• [EXERCISE DETAILS] Could you repeat the listing exactly, leaving out the pictures?
>>
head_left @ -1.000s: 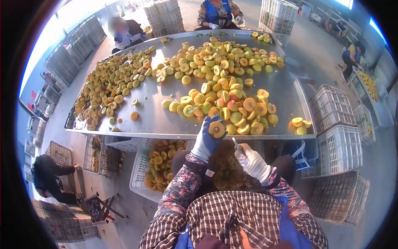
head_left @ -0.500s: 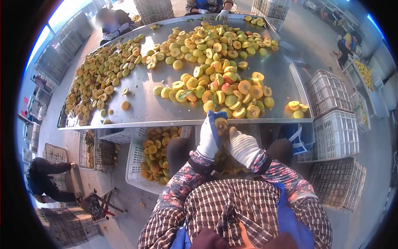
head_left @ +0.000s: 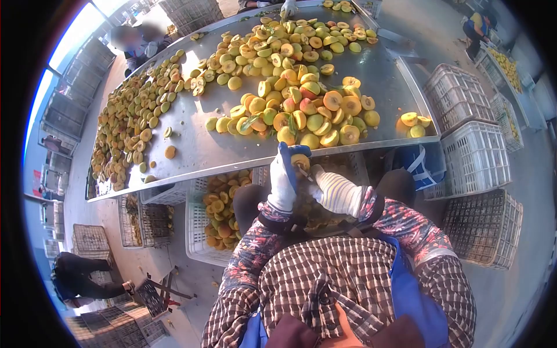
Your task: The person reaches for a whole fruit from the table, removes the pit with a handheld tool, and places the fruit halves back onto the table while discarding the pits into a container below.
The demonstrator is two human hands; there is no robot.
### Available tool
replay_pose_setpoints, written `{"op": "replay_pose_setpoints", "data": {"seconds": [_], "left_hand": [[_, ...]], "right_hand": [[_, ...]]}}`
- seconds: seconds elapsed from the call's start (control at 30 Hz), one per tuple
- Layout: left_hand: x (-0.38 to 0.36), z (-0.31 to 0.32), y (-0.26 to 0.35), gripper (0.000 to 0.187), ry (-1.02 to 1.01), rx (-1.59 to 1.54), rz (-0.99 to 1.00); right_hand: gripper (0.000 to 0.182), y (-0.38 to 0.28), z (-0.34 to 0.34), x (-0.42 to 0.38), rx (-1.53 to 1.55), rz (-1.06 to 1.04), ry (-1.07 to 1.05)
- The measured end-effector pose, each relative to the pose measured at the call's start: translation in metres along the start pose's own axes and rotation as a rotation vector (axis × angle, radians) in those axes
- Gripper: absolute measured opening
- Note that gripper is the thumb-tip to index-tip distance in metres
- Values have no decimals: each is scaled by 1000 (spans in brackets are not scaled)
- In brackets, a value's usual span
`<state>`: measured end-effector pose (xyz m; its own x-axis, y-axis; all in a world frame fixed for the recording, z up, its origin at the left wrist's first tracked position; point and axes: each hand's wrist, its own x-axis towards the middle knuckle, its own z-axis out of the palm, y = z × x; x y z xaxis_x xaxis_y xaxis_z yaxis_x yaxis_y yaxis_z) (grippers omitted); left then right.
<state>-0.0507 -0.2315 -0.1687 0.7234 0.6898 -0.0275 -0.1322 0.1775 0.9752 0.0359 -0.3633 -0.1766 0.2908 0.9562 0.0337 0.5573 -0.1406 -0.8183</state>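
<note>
In front of the table's near edge, my left hand [head_left: 282, 181], in a white glove with blue-coated fingers, is closed around a peach half [head_left: 300, 162] with its cut side showing. My right hand [head_left: 340, 193], in a striped glove, is closed just to the right of the fruit. Its fingertips come close to the cut face; whatever they grip is too blurred to make out. Beyond my hands lies a heap of halved yellow peaches [head_left: 313, 107], some with red skin and a few green leaves, on the metal table [head_left: 200, 142].
More halves [head_left: 130, 127] cover the table's left side. A white crate [head_left: 194, 232] of peach halves stands below on the left. Stacked crates [head_left: 473, 153] and a blue-white bag [head_left: 419, 165] are at the right. Co-workers sit across the table; another person [head_left: 81, 275] is lower left.
The view has tilted and shifted, so the table appears higher and slanted. My right hand has drawn slightly lower and turned beside the peach half, which stays in my left hand.
</note>
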Motion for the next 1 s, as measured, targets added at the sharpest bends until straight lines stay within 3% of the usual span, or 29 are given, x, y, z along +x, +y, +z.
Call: {"op": "replay_pose_setpoints", "data": {"seconds": [0.07, 0.13, 0.17, 0.23, 0.37, 0.47, 0.5, 0.57, 0.6, 0.63, 0.7, 0.73, 0.8, 0.83, 0.9, 0.97, 1.0], "left_hand": [[2, -3, -2, 68, -67, -102, -22], [2, 1, 0, 76, -85, -238, -81], [3, 1, -1, 76, -84, -240, -84], [3, -1, -4, 78, -97, -196, -35], [5, -6, -4, 80, -89, -38, -21], [6, -6, -6, 77, -137, 44, 45], [3, -3, -8, 75, -48, -18, -13], [-3, 2, -13, 73, 34, -79, -60], [-6, 4, -15, 71, 65, -127, -37], [-6, 3, -17, 70, 93, -174, -11], [-6, -5, -13, 66, -13, -263, -158], [-4, -8, -9, 65, -103, -303, -162], [-2, -10, -7, 59, -199, -409, -127], [1, -15, -20, 59, -191, -412, -123], [8, -28, -55, 56, -115, -75, 63], [7, -23, -39, 56, -128, 42, 49], [7, -19, -29, 58, -110, -86, -105]], "right_hand": [[37, -10, -8, 2, 96, -43, 10], [40, -20, -18, 3, 400, 270, -235], [40, -16, -15, 3, 400, 273, -236], [42, -8, -9, 2, 253, 23, -141], [42, -9, -1, -1, 101, 108, -154], [38, -4, 21, -2, 294, -41, 59], [38, -1, 22, -5, 295, -41, 65], [38, -18, 9, -7, 583, 329, -145], [38, -21, 4, -7, 589, 397, -182], [38, -31, -3, -5, 517, 421, -196], [39, 15, 24, -3, 364, -58, 59], [39, 5, 11, -4, 362, -63, 60], [40, -29, -24, -4, 483, 268, -241], [40, -25, -22, -3, 480, 265, -249], [41, -10, -9, -1, 211, 123, -213], [41, 1, 1, -1, 127, 111, -183], [41, 7, 6, -1, 40, 97, -157]]}}
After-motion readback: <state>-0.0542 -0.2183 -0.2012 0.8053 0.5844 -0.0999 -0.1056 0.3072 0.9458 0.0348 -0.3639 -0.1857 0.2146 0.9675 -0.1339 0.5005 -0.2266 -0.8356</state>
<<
• [SOLUTION TO THIS PROBLEM]
head_left @ -1.000s: 
head_left @ -0.500s: 
head_left @ +0.000s: 
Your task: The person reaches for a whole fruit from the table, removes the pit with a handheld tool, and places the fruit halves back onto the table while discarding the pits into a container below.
The demonstrator is two human hands; there is no robot.
### Available tool
replay_pose_setpoints, written `{"op": "replay_pose_setpoints", "data": {"seconds": [_], "left_hand": [[_, ...]], "right_hand": [[_, ...]]}}`
- seconds: seconds elapsed from the call's start (control at 30 Hz), one per tuple
- Layout: left_hand: x (-0.38 to 0.36), z (-0.31 to 0.32), y (-0.26 to 0.35), gripper (0.000 to 0.187), ry (-1.02 to 1.01), rx (-1.59 to 1.54), rz (-0.99 to 1.00); right_hand: gripper (0.000 to 0.182), y (-0.38 to 0.28), z (-0.34 to 0.34), x (-0.42 to 0.38), rx (-1.53 to 1.55), rz (-1.06 to 1.04), ry (-1.07 to 1.05)
- The measured end-effector pose, each relative to the pose measured at the call's start: translation in metres along the start pose's own axes and rotation as a rotation vector (axis × angle, radians) in those axes
- Gripper: absolute measured opening
- Note that gripper is the thumb-tip to index-tip distance in metres
- Values have no decimals: each is scaled by 1000 (spans in brackets are not scaled)
- In brackets, a value's usual span
`<state>`: measured end-effector pose (xyz m; its own x-axis, y-axis; all in a world frame fixed for the recording, z up, its origin at the left wrist's first tracked position; point and axes: each hand's wrist, its own x-axis towards the middle knuckle, its own z-axis out of the palm, y = z × x; x y z xaxis_x xaxis_y xaxis_z yaxis_x yaxis_y yaxis_z) (grippers omitted); left then right.
<state>-0.0507 -0.2315 -0.1687 0.7234 0.6898 -0.0275 -0.1322 0.1775 0.9752 0.0359 -0.3633 -0.1766 0.2908 0.9562 0.0337 0.5573 -0.1406 -0.8183</state>
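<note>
In front of the table's near edge, my left hand [head_left: 282, 181], in a white glove with blue-coated fingers, is closed around a peach half [head_left: 300, 162] with its cut side showing. My right hand [head_left: 340, 193], in a striped glove, is closed just to the right of the fruit. Its fingertips come close to the cut face; whatever they grip is too blurred to make out. Beyond my hands lies a heap of halved yellow peaches [head_left: 313, 107], some with red skin and a few green leaves, on the metal table [head_left: 200, 142].
More halves [head_left: 130, 127] cover the table's left side. A white crate [head_left: 194, 232] of peach halves stands below on the left. Stacked crates [head_left: 473, 153] and a blue-white bag [head_left: 419, 165] are at the right. Co-workers sit across the table; another person [head_left: 81, 275] is lower left.
The view has tilted and shifted, so the table appears higher and slanted. My right hand has drawn slightly lower and turned beside the peach half, which stays in my left hand.
</note>
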Motion for the next 1 s, as measured, targets added at the sharpest bends until straight lines stay within 3% of the usual span, or 29 are given, x, y, z along +x, +y, +z.
Call: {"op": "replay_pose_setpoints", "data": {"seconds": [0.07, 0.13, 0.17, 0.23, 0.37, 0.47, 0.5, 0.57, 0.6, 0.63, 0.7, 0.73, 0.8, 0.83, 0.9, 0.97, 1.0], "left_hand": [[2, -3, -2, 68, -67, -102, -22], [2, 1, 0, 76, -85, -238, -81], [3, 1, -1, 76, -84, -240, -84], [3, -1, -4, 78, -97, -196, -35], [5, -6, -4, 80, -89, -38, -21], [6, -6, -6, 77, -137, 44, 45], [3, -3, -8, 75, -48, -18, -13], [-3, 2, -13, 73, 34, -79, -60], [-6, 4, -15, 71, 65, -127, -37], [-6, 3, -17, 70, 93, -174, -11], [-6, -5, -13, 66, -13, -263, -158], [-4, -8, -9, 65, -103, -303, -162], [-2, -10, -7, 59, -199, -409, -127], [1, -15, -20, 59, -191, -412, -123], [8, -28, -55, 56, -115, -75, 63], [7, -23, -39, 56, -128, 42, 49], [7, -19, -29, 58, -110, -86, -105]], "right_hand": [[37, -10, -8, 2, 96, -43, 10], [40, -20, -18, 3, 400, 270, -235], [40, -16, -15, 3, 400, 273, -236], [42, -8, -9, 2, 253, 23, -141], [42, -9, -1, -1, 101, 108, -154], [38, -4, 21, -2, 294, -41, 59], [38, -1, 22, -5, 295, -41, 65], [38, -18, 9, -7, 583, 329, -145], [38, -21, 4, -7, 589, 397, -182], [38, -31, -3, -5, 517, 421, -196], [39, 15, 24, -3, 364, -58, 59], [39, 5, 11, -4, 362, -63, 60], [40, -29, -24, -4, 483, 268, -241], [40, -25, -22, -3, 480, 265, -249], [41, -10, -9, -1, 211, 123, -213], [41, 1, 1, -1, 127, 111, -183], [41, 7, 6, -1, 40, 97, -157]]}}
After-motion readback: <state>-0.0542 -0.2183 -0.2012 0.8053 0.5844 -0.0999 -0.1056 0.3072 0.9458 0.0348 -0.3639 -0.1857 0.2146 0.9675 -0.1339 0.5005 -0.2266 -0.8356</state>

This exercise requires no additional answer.